===== COLLECTED MATERIAL =====

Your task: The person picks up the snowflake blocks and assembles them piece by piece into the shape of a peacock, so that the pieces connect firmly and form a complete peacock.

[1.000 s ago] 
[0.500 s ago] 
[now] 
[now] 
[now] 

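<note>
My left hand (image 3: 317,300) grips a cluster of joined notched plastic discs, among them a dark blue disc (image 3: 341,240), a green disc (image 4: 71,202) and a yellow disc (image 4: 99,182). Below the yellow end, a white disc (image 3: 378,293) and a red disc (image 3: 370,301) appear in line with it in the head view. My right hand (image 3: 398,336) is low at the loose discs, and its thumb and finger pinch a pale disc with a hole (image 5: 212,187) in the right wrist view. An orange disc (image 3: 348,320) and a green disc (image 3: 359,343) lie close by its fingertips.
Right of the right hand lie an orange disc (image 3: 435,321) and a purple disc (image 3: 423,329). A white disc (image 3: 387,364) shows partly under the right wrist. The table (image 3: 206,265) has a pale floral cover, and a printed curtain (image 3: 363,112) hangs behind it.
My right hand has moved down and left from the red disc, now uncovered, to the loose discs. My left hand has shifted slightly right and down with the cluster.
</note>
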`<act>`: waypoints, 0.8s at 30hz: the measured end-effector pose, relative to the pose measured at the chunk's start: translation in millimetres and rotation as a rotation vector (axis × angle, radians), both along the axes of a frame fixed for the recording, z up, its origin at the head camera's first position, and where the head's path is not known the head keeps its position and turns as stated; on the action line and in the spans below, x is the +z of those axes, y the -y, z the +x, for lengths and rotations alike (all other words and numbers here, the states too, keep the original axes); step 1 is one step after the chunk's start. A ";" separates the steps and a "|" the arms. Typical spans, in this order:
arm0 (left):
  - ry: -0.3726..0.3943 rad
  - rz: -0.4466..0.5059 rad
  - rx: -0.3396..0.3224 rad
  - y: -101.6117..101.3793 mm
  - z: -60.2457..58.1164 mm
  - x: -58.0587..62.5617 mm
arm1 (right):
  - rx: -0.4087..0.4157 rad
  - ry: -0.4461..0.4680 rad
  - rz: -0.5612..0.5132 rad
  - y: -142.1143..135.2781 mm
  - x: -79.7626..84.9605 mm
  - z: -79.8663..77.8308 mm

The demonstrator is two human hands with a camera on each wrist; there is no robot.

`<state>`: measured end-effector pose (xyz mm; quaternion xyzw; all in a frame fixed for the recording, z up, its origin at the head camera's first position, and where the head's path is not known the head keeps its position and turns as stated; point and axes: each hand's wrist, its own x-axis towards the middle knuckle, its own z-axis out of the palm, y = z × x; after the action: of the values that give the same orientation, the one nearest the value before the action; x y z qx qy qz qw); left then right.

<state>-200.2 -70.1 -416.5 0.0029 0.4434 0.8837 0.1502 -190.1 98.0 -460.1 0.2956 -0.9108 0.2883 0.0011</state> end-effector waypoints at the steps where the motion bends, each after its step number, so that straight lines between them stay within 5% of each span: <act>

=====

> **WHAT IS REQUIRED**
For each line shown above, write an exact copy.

> **RESPONSE TO THE EXERCISE**
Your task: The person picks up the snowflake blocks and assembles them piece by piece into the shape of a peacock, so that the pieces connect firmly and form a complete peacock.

[1.000 s ago] 
[0.500 s ago] 
[now] 
[now] 
[now] 

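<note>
My left hand (image 3: 317,300) grips a cluster of joined notched plastic discs, among them a dark blue disc (image 3: 341,240), a green disc (image 4: 71,202) and a yellow disc (image 4: 99,182). Below the yellow end, a white disc (image 3: 378,293) and a red disc (image 3: 370,301) appear in line with it in the head view. My right hand (image 3: 398,336) is low at the loose discs, and its thumb and finger pinch a pale disc with a hole (image 5: 212,187) in the right wrist view. An orange disc (image 3: 348,320) and a green disc (image 3: 359,343) lie close by its fingertips.
Right of the right hand lie an orange disc (image 3: 435,321) and a purple disc (image 3: 423,329). A white disc (image 3: 387,364) shows partly under the right wrist. The table (image 3: 206,265) has a pale floral cover, and a printed curtain (image 3: 363,112) hangs behind it.
My right hand has moved down and left from the red disc, now uncovered, to the loose discs. My left hand has shifted slightly right and down with the cluster.
</note>
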`<act>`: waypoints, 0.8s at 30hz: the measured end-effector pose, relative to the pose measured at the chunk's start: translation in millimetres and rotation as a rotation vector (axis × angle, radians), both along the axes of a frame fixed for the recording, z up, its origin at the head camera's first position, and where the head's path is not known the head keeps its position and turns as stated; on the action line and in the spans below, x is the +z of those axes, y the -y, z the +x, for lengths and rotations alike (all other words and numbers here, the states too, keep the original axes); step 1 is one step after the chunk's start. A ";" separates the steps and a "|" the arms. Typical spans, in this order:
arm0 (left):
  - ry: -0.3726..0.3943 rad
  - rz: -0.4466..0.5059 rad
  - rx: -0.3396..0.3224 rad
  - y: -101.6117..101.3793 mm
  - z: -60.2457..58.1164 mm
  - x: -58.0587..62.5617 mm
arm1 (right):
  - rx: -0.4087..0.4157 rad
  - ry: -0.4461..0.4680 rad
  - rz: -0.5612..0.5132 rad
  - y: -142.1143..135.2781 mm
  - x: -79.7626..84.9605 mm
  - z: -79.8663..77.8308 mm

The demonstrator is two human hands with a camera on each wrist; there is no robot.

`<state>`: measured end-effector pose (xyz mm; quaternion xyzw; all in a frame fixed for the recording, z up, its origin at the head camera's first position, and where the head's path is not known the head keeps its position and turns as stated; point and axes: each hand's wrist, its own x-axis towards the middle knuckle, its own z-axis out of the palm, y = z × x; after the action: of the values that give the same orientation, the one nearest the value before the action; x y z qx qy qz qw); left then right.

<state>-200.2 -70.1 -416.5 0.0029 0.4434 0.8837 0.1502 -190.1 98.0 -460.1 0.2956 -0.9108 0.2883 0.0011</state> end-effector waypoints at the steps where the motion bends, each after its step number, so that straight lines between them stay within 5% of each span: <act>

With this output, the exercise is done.